The Korean won continued to weaken on Monday despite the Bank of Korea’s hint that it may intervene in the foreign exchange market, raising concerns about the unpredictable movement of foreign capital.

The won continued to depreciate on Monday, hitting 1,237.7 won against the U.S. dollar during the day. It finally closed at 1,234.4 won.

The nation’s finance and economy chief, however, does not anticipate the BOK’s involvement at this time.

“At the moment, we are not viewing the capital movements as serious as needing intervention,” said Yoo Il-ho, deputy prime minister and finance minister on Monday. “Our chief principle is that when there is any rapid change in the foreign exchange market, we will take swift and stern action.”

The Korean financial market had an unprecedented week during which foreign investors showed a strong buying spree while the Korean currency kept depreciating.

Although the won’s value plunged by more than 2 percent from 1,208.1 won to 1,234.4 won in the past one week, the net amount of purchases by foreigners surpassed 200 billion won ($162 million).

On Monday, foreign investors bought more than 30 billion won worth of local shares.

A rule of thumb is when a currency depreciates, a number of foreign investors usually sell off their won-denominated assets in order to prevent growing foreign exchange losses. Foreigners, however, went the opposite way and maintained their investments in the Korean market, taking the risk of possible losses from the foreign exchange market.

The unprecedented move in the Korean financial market could be an indication that foreign investors aren’t as pessimistic as local investors.

Until early this year, there were worries about accelerating outflows of foreign funds. For the second half of last year, more than 11 trillion won worth of foreign funds left the Korean market. In January alone, the total sell-offs exceeded 3 trillion won.

There was a turnaround in the sell-off trend as investors turned to buying local futures since late January.

Some market observers view the turnaround as a positive change.

“Those who are buying local shares now might have bright prospects on the Korean market,” said Kim Jeong-hyun, a research fellow at IBK Investment & Securities. “Rather than eyeing short-term returns from arbitrages, they are seeking returns in the long run.”
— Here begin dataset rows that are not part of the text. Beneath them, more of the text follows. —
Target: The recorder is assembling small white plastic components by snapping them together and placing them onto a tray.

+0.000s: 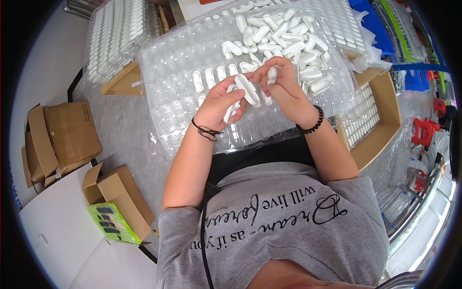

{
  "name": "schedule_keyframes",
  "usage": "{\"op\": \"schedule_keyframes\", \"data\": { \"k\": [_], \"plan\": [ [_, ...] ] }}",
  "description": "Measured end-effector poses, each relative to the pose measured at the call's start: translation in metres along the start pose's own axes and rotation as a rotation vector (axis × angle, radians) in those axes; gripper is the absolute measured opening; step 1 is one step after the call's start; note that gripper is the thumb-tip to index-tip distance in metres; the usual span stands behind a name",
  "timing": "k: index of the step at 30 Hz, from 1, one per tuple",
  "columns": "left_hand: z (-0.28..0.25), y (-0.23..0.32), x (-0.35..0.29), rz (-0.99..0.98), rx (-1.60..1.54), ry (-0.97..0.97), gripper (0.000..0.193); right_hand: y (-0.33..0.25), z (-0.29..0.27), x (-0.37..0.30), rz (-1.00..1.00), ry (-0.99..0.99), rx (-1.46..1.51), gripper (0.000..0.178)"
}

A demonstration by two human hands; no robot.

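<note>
My left hand (215, 107) is closed around several white oval plastic pieces (247, 89), fanned out between thumb and fingers. Close beside it, my right hand (288, 91) pinches one small white piece (272, 74) at its fingertips. Both hands are above a clear plastic blister tray (166, 60) with rows of oval pockets. A few white pieces (209, 78) sit in pockets just beyond my left hand. Past my right hand, a loose heap of the same white pieces (291, 41) covers the tray's far right part.
Stacked filled trays (115, 33) rise at the far left. An open carton (385, 120) with more white pieces stands at the right. Cardboard boxes (77, 132) and a smaller open box (127, 192) lie to the left. Red stools (423, 132) are at the far right.
</note>
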State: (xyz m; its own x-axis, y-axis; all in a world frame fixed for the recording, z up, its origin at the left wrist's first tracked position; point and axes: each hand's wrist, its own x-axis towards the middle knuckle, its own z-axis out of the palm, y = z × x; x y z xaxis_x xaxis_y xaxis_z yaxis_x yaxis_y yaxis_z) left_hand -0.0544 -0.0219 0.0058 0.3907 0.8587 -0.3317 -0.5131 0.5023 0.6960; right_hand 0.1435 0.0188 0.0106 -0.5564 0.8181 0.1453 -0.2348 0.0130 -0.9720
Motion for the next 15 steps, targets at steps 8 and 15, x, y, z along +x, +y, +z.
{"op": "schedule_keyframes", "data": {
  "k": [8,15],
  "plan": [
    [0.0003,0.0009,0.0017,0.018,-0.177,0.114,0.036,-0.0042,0.0059,0.0002,0.002,0.198,-0.087,0.025],
    [0.0071,0.0034,0.0013,-0.042,-0.015,0.084,0.043,-0.0095,0.0006,-0.0026,-0.012,0.216,-0.583,0.018]
  ]
}}
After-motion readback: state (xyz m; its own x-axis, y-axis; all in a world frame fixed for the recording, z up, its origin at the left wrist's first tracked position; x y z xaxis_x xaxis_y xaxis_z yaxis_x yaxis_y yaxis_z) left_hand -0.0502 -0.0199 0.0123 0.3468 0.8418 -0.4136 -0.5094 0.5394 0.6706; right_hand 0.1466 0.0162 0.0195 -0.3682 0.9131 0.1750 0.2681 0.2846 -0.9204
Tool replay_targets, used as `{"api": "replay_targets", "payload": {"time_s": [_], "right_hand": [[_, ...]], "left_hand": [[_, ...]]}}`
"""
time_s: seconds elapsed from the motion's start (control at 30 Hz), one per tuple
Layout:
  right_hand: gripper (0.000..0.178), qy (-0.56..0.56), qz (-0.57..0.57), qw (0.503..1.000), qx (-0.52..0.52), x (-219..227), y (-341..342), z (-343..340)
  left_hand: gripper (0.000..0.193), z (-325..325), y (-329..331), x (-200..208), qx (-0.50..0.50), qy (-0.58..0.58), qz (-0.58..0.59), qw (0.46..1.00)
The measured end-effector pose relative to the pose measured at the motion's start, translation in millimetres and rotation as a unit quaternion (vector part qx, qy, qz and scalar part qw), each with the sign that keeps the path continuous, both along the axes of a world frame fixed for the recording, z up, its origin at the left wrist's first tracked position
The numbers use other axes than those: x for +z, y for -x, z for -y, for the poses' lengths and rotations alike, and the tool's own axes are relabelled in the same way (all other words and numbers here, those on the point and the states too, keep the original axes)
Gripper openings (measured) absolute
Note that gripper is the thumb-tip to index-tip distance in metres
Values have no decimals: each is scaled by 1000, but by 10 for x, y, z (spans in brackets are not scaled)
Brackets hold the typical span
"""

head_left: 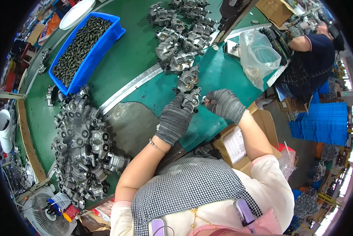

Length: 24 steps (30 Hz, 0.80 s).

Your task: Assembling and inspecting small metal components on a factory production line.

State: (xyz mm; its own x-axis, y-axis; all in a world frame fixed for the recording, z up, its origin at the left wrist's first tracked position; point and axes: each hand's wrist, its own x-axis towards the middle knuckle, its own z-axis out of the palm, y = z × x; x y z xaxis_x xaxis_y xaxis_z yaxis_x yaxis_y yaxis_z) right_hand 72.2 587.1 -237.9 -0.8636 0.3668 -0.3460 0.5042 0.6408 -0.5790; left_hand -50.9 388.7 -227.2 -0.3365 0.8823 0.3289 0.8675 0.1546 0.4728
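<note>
In my gloved left hand (174, 121) is a grey cast metal housing (192, 99) with round bores, gripped near the table's front edge. Just right of it, my gloved right hand (225, 105) has its fingertips pinched together. A small shiny bit shows at those fingertips, too small to name. Another metal housing (188, 78) lies directly beyond the held one. From there a cluster of similar housings (180, 41) runs back across the green table (139, 104).
A large heap of housings (82, 143) sits at left. Behind it, a blue bin (86, 72) holds small dark parts (80, 47). A dark machine post (233, 17) rises at the back, beside a clear plastic bag (259, 55). Another person (312, 63) works at far right; an open carton (263, 124) stands below the table's edge.
</note>
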Motion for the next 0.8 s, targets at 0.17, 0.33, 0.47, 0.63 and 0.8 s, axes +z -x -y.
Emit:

Analysts also suggest that foreign investors are viewing local low-valuation stocks with prospects for appreciation, and that the weakening won might help stocks of exporters to rally.

Some analysts rolled out reports that the won may depreciate as low as the 1,300 won range.

“Internally, as expectations on a rate hike by the Bank of Korea are rising, pressures on the won’s depreciation are mounting,” said Park Hyung-joong, an economist at Daishin Securities. “Externally, global uncertainties regarding the U.S. interest rate hike and the slowing Chinese growth are also going to lead the won to further depreciation.”

“Depreciation of Asian currencies including the Korean won will accelerate in the near term, which would bring the won to 1,250 won by March and to surpass the 1,300 won mark within the year,” Park added. ?

“The so-called ‘foreign exchange effect’ should accompany recovery of exports,” Park said. “If the export sector doesn’t recover as much as investors expect, the won’s depreciation would only weaken domestic purchasing power and the Korean market might lose trust in its growth potential.”

However, the depreciating won doesn’t appear to be helping the nation’s exports yet. Outbound shipments was estimated to have posted $22.16 billion from Feb. 1 through 20, down 17.3 percent compared to the same period last year, according to the Korea Customs Service.

In January, the monthly exports showed the sharpest plunge of 18.5 percent in six-and-a-half years.